• Problem
Please work out how many lines in the data below contain "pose", and reply with that number alone.

BEGIN Available data

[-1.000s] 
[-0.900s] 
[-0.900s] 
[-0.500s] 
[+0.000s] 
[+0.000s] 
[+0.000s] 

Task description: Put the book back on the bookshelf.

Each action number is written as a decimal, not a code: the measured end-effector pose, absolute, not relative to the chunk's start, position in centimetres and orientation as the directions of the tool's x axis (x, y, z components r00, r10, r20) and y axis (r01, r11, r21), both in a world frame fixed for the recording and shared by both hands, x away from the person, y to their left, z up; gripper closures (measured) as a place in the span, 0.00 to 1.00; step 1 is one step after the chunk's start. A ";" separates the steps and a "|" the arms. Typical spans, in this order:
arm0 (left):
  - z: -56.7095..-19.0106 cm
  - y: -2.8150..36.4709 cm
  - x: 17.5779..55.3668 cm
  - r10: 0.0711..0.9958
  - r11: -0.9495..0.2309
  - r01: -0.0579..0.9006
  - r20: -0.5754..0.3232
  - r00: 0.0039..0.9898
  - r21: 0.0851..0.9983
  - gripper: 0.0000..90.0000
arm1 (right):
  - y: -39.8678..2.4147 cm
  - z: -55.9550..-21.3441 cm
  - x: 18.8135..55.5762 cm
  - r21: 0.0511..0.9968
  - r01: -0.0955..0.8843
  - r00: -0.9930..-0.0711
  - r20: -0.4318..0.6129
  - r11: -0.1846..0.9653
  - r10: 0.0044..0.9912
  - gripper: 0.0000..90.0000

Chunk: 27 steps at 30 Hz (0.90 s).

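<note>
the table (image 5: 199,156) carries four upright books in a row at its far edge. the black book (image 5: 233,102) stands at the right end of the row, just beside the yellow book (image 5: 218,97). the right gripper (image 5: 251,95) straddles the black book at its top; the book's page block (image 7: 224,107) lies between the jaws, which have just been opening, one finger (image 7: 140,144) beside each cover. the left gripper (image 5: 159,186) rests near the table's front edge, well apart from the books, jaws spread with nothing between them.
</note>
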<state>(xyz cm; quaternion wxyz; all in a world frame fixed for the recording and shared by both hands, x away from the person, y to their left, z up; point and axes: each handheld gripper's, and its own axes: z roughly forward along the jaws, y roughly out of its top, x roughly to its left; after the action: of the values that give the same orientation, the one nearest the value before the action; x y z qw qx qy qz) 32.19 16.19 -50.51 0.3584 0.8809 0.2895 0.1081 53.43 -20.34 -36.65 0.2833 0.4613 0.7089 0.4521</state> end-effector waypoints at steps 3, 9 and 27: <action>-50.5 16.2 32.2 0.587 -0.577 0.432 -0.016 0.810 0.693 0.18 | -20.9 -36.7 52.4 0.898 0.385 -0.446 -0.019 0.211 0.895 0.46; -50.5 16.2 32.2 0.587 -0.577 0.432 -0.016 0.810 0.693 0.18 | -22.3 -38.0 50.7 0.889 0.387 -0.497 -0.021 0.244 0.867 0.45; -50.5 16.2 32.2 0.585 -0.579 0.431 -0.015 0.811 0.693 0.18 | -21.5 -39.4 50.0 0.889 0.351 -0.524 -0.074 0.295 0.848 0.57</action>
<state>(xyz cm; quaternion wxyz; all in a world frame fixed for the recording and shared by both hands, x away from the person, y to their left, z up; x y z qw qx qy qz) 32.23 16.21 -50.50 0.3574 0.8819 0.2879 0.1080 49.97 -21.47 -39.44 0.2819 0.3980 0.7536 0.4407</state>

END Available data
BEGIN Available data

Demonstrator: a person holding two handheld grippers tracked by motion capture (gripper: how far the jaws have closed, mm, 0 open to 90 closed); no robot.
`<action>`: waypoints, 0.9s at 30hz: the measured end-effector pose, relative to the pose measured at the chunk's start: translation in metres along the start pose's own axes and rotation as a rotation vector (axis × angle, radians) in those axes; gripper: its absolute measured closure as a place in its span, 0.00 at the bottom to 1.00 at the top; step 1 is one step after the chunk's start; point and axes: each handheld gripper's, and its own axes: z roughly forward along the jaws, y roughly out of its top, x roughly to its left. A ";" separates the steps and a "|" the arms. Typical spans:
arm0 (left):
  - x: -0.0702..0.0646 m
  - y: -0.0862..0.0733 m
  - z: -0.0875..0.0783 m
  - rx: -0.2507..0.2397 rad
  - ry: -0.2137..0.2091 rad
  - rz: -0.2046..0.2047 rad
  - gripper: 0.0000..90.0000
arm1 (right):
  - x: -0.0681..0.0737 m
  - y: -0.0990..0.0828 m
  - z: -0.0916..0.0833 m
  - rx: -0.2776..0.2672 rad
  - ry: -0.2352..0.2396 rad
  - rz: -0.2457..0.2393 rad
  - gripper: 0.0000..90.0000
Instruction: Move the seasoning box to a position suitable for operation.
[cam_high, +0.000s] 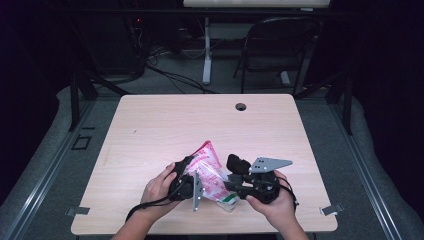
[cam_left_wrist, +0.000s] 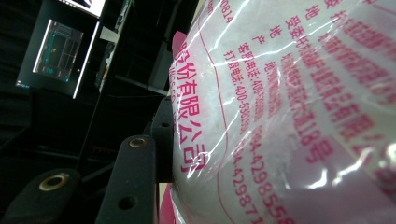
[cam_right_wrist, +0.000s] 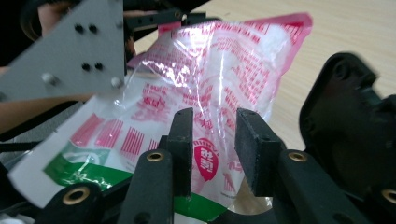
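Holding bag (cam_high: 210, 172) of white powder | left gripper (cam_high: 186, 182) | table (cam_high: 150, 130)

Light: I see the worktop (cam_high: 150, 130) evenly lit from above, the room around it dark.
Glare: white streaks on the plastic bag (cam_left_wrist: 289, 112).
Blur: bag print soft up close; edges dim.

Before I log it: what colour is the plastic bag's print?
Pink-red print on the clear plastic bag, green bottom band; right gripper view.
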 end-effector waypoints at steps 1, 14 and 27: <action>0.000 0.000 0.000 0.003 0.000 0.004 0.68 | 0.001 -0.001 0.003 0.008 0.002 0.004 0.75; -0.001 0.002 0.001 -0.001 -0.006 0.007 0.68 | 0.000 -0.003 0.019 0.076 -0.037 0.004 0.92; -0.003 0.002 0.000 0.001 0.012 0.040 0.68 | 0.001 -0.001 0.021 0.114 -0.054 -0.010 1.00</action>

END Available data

• Written reply
2